Софью Бокий современники характеризовали как добрую и щедрую женщину. Она по-матерински опекала и Николая Ежова, называя его «воробышком». В то время Ежов больше помалкивал, но обиду на Софью Александровну затаил.
Хлебосольные супруги
Путевку в жизнь Николаю Ивановичу Ежову дал в свое время Иван Михайлович Москвин. Москвин познакомился с Ежовым в 1925 году на очередном съезде. Вскоре первый стал ведать всеми руководящими кадрами в партии и пригласил к себе на работу Ежова. Дело в том, что Москвин считал «кровавого карлика» самым лучшим работником. Ежову, по словам Ивана Михайловича, можно было поручить любое задание, выполнение которого не нужно было контролировать.
Вместе с ценным сотрудником Иван Москвин проводил даже обеденный перерыв. Они вместе ездили домой к Москвину, жена которого, Софья Александровна Бокий, славилась своим гостеприимством. Так Ежов незаметно стал другом этой семьи. Впрочем, это неудивительно: в тот период, если верить Алексею Полянскому, автору книги «Ежов: история «железного» сталинского наркома», супруги Москвины были для Николая Ивановича всем.
Материнская жалость
Не смел Николай Ежов и показывать обиду, когда Софья Бокий называла его «воробышком». Бокий так окрестила Ежова, скорее всего, руководствуясь каким-то материнским чувством. В те годы Николай Иванович носил одну и ту же одежду – синюю косоворотку из сатина и довольно мятый костюм. Кроме того, Ежов стремился сделать карьеру, а потому тогда лишний раз рта не раскрывал. Сидя за хлебосольным столом Москвиных, он больше помалкивал.

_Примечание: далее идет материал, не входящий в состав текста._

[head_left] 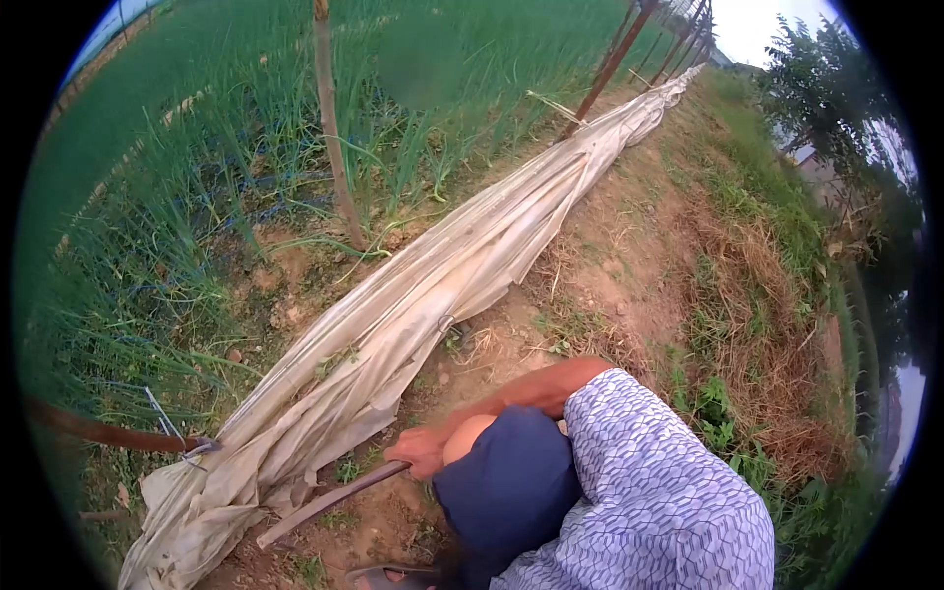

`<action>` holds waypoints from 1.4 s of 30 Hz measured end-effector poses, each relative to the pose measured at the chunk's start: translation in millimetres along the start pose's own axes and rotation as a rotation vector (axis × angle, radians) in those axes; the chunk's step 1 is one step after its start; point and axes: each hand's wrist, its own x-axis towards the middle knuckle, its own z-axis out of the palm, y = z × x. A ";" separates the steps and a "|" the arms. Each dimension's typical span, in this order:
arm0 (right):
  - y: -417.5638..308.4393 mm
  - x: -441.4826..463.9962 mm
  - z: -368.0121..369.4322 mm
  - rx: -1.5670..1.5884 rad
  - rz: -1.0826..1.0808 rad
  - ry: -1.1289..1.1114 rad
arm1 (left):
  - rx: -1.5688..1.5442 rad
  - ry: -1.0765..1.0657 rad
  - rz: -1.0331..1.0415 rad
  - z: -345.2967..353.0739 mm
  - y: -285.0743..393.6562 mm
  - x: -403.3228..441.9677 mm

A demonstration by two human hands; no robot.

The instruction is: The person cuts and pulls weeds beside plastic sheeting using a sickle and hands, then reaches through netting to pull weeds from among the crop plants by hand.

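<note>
My right hand (421, 450) is closed around one end of a brown wooden stick (334, 502). The stick slants down and left, its far end close to the bunched pale sheeting (393, 344). My right forearm passes beside a bent knee in dark blue cloth (516, 477). A patterned white and blue sleeve (649, 442) covers the upper arm. My left hand is out of view.
Green leafy plants (236, 167) grow left of the sheeting. A wooden post (334, 138) stands there, and a rusty bar (108, 429) reaches the sheeting at lower left. Dry grass (767, 324) lies right. A sandalled foot (393, 577) rests at the bottom.
</note>
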 end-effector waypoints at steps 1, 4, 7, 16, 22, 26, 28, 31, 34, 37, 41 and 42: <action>-7.0 2.6 -3.8 -0.009 0.031 0.011 | -0.032 -0.018 -0.025 -5.5 -13.7 -12.2; -13.1 8.7 -9.3 0.011 0.109 -0.056 | -0.142 -0.068 -0.137 -23.5 -61.6 -70.0; -7.6 16.7 4.6 0.063 0.304 -0.074 | -0.284 -0.052 -0.253 -26.9 -105.0 -142.8; -7.6 8.8 52.8 0.230 0.372 -0.050 | -0.429 0.234 -0.249 -67.5 -181.7 -198.6; -65.7 62.5 28.2 0.200 0.556 -0.042 | 0.096 0.608 -0.033 -134.6 -212.2 -97.4; -53.1 87.7 31.0 -0.004 0.449 -0.026 | 0.384 0.883 -0.052 -178.2 -210.9 -46.7; -68.6 100.8 32.7 -0.104 0.429 -0.102 | 0.461 0.842 -0.243 -208.8 -200.0 -30.6; -75.5 106.0 40.5 -0.131 0.461 -0.084 | 0.507 0.711 -0.421 -235.3 -224.6 -28.3; -102.5 114.3 41.9 -0.148 0.526 -0.117 | 0.440 0.691 -0.325 -243.2 -250.1 -21.9; -137.5 122.7 34.8 -0.053 0.638 -0.129 | 0.386 0.732 -0.273 -244.2 -270.7 -12.8; -170.9 130.9 22.8 -0.141 0.668 -0.117 | 0.173 0.759 -0.261 -255.9 -266.0 -24.2; -174.9 133.7 23.1 -0.148 0.652 -0.100 | 0.173 0.780 -0.246 -256.6 -271.2 -30.2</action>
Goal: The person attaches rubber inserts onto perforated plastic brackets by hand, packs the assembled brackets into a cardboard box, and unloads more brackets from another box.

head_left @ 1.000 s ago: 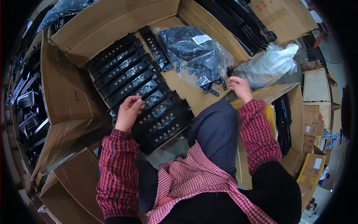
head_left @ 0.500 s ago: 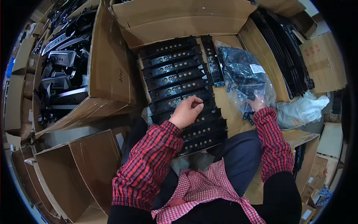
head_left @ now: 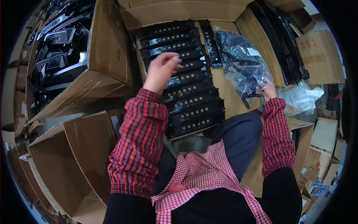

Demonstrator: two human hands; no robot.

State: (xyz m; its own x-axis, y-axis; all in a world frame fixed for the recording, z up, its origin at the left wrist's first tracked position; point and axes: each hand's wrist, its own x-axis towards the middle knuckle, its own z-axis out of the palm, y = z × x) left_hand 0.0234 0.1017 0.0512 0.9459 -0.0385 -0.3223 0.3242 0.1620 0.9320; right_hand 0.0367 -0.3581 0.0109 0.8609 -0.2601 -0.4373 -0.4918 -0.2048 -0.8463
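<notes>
My left hand (head_left: pixel 163 70) hovers over a row of black perforated metal brackets (head_left: pixel 186 89) laid side by side in a cardboard box. Its thumb and fingertips are pinched together; whatever they hold is too small to make out. At the lower end of a clear plastic bag (head_left: pixel 244 56) is my right hand (head_left: pixel 267 90), its fingers curled and partly behind the plastic. Small black parts fill the bag, and a few black pieces (head_left: pixel 246 103) stick out at its mouth beside my right fingers. One more bracket (head_left: pixel 211 44) lies lengthwise between the row and the bag.
To the left stands a tall carton (head_left: pixel 108 48) beside a heap of black metal parts (head_left: pixel 59 56). An open carton (head_left: pixel 71 149) is at lower left. Long black panels (head_left: pixel 285 44) lean on the right, above a white plastic bag (head_left: pixel 300 99).
My left hand has moved up and left over the brackets, still pinched. My right hand has drawn back toward the bag's mouth. The view has shifted, so the box sits higher in frame.
</notes>
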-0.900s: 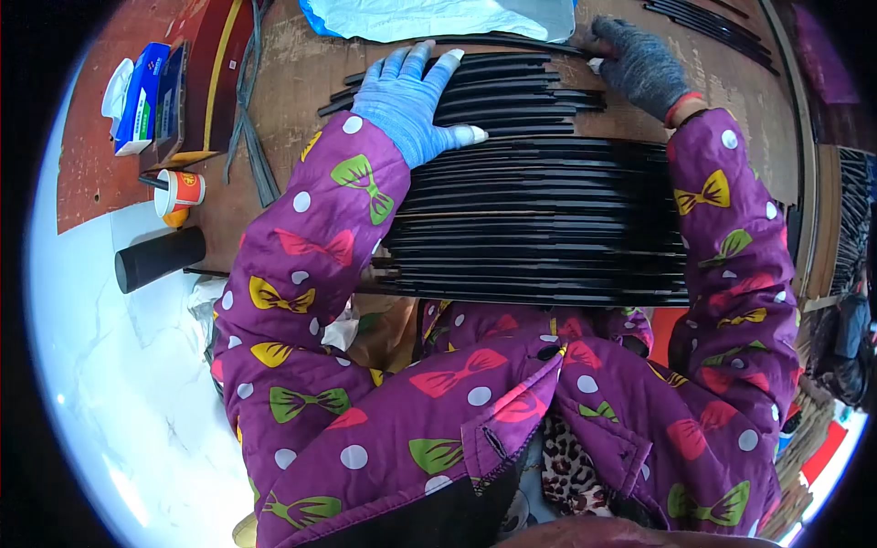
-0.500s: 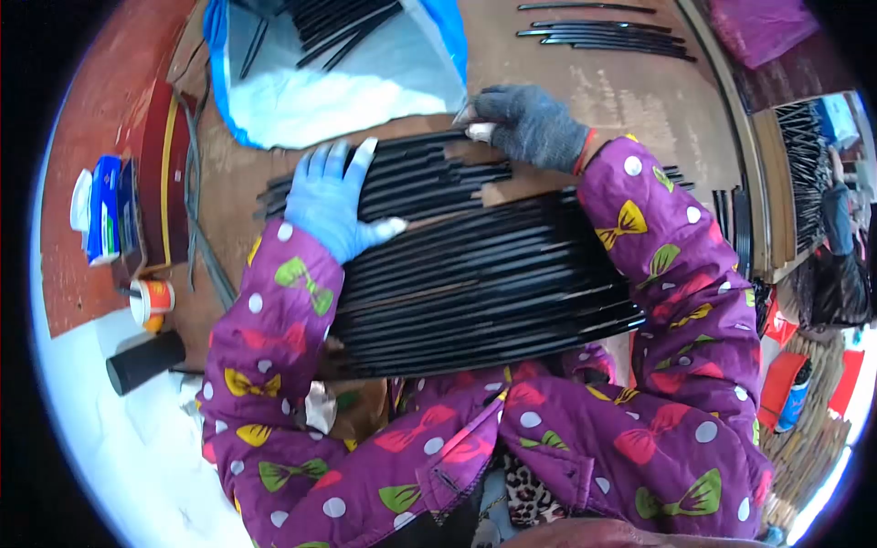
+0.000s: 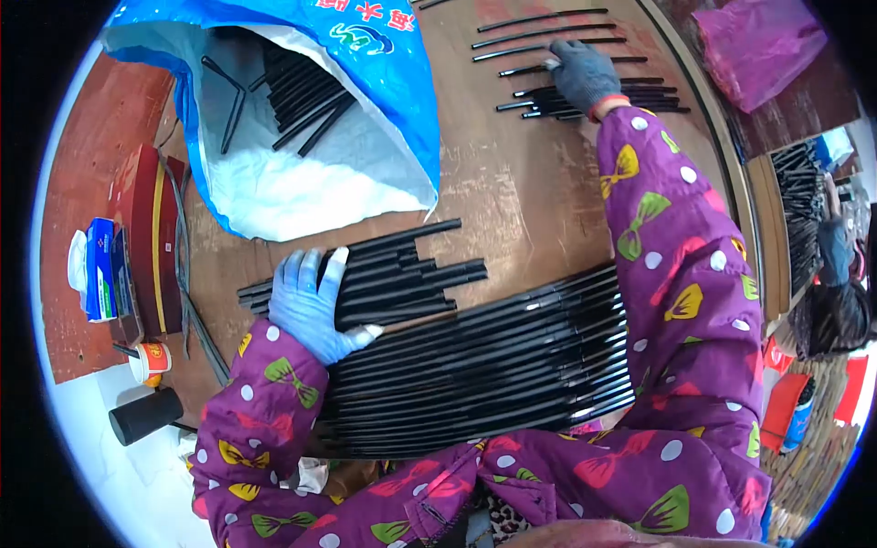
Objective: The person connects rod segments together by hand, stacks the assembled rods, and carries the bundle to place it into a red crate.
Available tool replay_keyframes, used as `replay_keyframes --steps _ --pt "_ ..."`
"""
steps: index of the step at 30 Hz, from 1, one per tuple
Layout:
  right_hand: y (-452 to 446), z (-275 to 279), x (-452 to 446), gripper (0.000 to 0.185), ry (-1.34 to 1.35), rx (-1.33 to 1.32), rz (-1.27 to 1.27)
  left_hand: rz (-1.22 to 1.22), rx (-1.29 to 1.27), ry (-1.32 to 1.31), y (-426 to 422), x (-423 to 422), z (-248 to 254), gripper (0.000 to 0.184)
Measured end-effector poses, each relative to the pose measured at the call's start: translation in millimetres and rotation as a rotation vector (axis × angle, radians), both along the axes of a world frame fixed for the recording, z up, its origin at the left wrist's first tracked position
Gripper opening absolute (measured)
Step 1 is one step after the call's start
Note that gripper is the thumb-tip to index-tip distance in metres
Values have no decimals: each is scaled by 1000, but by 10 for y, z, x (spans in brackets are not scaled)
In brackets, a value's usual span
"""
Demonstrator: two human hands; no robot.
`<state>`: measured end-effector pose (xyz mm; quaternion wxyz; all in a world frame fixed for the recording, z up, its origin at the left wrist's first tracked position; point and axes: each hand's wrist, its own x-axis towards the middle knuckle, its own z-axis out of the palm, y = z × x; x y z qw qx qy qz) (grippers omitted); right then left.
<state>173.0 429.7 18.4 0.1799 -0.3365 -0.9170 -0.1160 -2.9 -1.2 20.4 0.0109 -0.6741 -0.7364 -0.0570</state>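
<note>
My left hand (image 3: 311, 301), in a light blue glove with bare fingertips, lies with fingers stretched out and thumb apart over a bunch of short black tubes (image 3: 402, 274). Below it, a wide layer of long black tubes (image 3: 475, 365) lies side by side, close to my body. My right hand (image 3: 585, 75), in a dark grey glove, is stretched out to the back right above several separate black tubes (image 3: 539, 23). Its thumb and fingers are apart; the fingertips are partly hidden, and no tube is lifted.
A blue bag with a white lining (image 3: 311, 201) holds more black tubes. To the left are a tissue pack (image 3: 102, 269), a paper cup (image 3: 151, 363) and a black cylinder (image 3: 146, 416). A pink plastic bag (image 3: 758, 46) lies at the right.
My right hand has moved from beside the short tubes to the separate tubes farther back. My left hand stays on the bunch. The camera view has shifted, showing more of the far table.
</note>
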Motion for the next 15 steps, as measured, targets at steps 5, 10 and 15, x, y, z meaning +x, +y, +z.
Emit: replay_keyframes --steps 5,10,15 --pt "315 -35 -634 37 -145 96 -32 -5 3 -37 48 -16 36 96" --pt "493 11 -867 40 -322 -39 -6 -18 -18 -28 73 -60 72 94" --pt "513 130 -879 32 -369 -11 92 -41 16 -30 77 -61 72 93"
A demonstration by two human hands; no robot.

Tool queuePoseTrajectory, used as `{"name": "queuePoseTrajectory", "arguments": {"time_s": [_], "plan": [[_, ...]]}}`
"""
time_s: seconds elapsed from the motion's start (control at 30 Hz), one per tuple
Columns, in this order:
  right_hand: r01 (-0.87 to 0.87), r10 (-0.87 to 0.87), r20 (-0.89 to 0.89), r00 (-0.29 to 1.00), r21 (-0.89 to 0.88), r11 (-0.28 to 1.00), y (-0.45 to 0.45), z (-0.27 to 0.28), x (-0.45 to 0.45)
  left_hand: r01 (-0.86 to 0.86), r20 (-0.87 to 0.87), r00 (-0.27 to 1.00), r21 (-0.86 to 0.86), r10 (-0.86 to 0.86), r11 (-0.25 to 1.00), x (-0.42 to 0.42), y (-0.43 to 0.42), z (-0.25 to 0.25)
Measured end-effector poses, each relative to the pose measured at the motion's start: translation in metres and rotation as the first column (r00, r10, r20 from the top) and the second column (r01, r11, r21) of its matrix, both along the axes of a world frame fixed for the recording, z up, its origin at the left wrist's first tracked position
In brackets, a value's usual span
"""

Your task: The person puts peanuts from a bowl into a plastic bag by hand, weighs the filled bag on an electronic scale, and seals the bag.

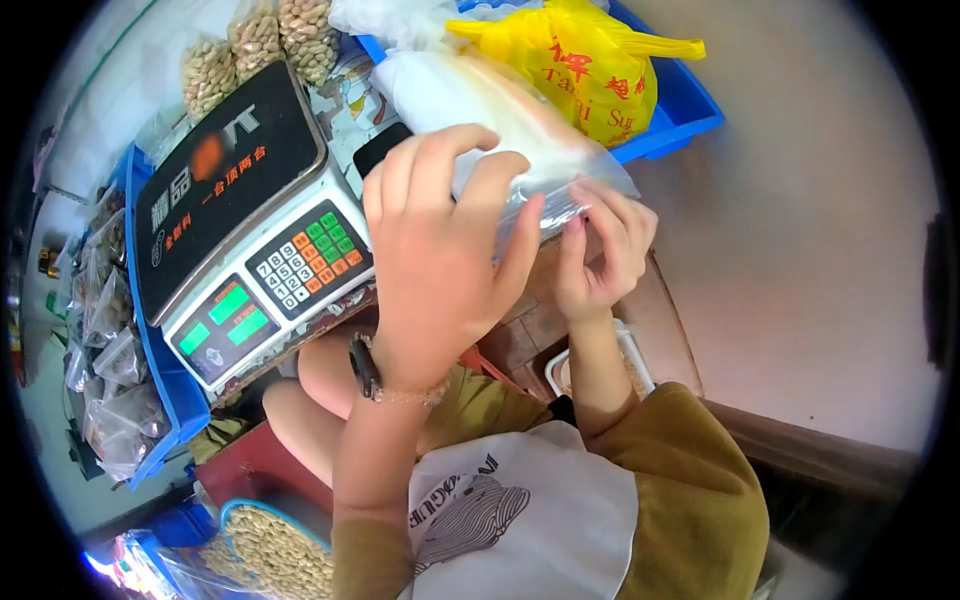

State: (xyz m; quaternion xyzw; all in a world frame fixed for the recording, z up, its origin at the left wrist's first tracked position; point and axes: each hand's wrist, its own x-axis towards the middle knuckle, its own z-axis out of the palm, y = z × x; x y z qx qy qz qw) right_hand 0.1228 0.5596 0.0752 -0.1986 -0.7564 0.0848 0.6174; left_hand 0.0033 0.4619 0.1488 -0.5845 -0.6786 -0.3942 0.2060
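Note:
A clear plastic bag (545,205) lies at the top centre, by a stack of whitish plastic bags (430,95). My right hand (610,250) pinches the near edge of the clear bag between thumb and fingers. Over the bag's left part is my left hand (430,230), its fingers curved and apart and the thumb stretched out. Whether its fingertips touch the plastic, I cannot tell. A dark watch and a beaded bracelet circle the left wrist. To the left stands a digital scale (240,250) with green lit displays.
A yellow shopping bag (590,75) sits in a blue tray (690,105) at the top. Bags of peanuts (255,40) stand behind the scale. Small filled bags (120,360) fill another blue tray (160,400) at left. A dark phone-like object (380,150) lies beside the scale.

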Motion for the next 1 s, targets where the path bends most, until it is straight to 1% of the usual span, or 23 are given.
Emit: {"name": "queuePoseTrajectory", "arguments": {"time_s": [0.1, 0.2, 0.23, 0.27, 0.3, 0.33, 0.43, 0.53, 0.63, 0.7, 0.83, 0.93, 1.0], "plan": [[-0.01, 0.011, 0.05, 0.999, -0.012, 1.0, 0.009, -0.003, 0.001, 0.037, 0.1, 0.994, -0.001, -0.037, 0.999, -0.002, -0.007, -0.018], [-0.086, 0.085, 0.201, 0.976, -0.003, 0.996, 0.011, 0.011, -0.003, 0.027, 0.197, 0.98, 0.01, -0.029, 1.0, 0.003, -0.017, -0.035], [-0.1, 0.107, 0.217, 0.97, -0.044, 0.994, 0.009, 0.016, -0.006, 0.017, 0.227, 0.974, 0.011, -0.019, 1.0, 0.005, -0.021, -0.038], [-0.112, 0.129, 0.234, 0.964, -0.087, 0.99, 0.005, 0.02, -0.01, 0.052, 0.302, 0.952, -0.003, -0.049, 0.999, 0.006, -0.025, -0.04], [-0.123, 0.153, 0.251, 0.956, -0.131, 0.984, 0.002, 0.022, -0.012, 0.059, 0.331, 0.942, -0.008, -0.054, 0.998, 0.007, -0.027, -0.044], [-0.145, 0.17, 0.346, 0.923, -0.099, 0.985, 0.006, 0.02, -0.011, 0.067, 0.359, 0.931, -0.011, -0.059, 0.998, 0.008, -0.028, -0.049], [-0.224, 0.235, 0.284, 0.93, -0.071, 0.972, 0.014, 0.02, -0.011, 0.094, 0.407, 0.909, 0.009, -0.09, 0.996, 0.008, -0.029, -0.052], [-0.141, 0.123, 0.228, 0.966, 0.064, 0.988, 0.019, 0.008, -0.009, 0.109, 0.432, 0.895, 0.025, -0.109, 0.994, 0.01, -0.027, -0.046], [-0.162, 0.155, 0.182, 0.971, 0.027, 0.986, 0.016, 0.007, -0.008, 0.123, 0.454, 0.882, 0.031, -0.123, 0.992, 0.014, -0.023, -0.039], [-0.167, 0.159, 0.169, 0.973, 0.033, 0.985, 0.016, 0.007, -0.008, 0.116, 0.452, 0.883, 0.052, -0.127, 0.992, 0.015, -0.019, -0.039], [-0.152, 0.143, 0.134, 0.981, 0.063, 0.986, 0.017, 0.0, -0.002, 0.06, 0.416, 0.907, 0.024, -0.064, 0.998, 0.014, -0.017, -0.042], [-0.068, 0.061, 0.083, 0.995, 0.077, 0.995, 0.013, -0.006, 0.0, 0.03, 0.392, 0.92, -0.025, -0.018, 0.999, 0.011, -0.015, -0.041], [-0.025, 0.014, 0.1, 0.995, 0.105, 0.994, 0.012, -0.016, 0.001, 0.005, 0.38, 0.925, -0.074, 0.023, 0.997, 0.011, -0.013, -0.039]]}}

А Софья Александровна хлопотала возле Николая Ежова, который, по ее мнению, отличался болезненной худобой. Бокий все приговаривала: «Воробышек, ешьте вот это. Вам надо больше есть, Воробышек». По крайней мере, именно о таком отношении к Ежову в доме Москвиных вспоминал известный писатель Лев Разгон. Как утверждал Разгон, тихий и маленький Николай Иванович просто не мог не вызывать не только жалость к себе, но даже нечто вроде нежности.
Обидчивый нарком
Николай Ежов, не произнося ни слова, «клевал» угощение в доме Москвиных, но обиду на них, по всей видимости, затаил. В 1937 году, то есть тогда, когда Ежов уже занял пост народного комиссара внутренних дел страны, Иван Москвин был арестован. Лев Разгон рассказывал, что он справлялся о Москвине, и ему сообщили приговор: «10 лет лагерей без права переписки». В то время Разгон еще не знал, что это означает расстрел. Иван Михайлович действительно был расстрелян в том же 1937 году.
Не забыл Ежов и супругу Москвина, Софью Александровну. Как пишет Леонид Млечин в своей книге «КГБ. Председатели органов госбезопасности. Рассекреченные судьбы», на ордере, выданном на арест Ивана Москвина, Николай Иванович приписал: «И жену тоже». На допросах эта добрая и щедрая женщина, как ее характеризовал Разгон, призналась в том, что пыталась отравить «воробушка» по заданию английской разведки. Конечно, ничего подобного не было, но Бокий тоже приговорили к смертной казни.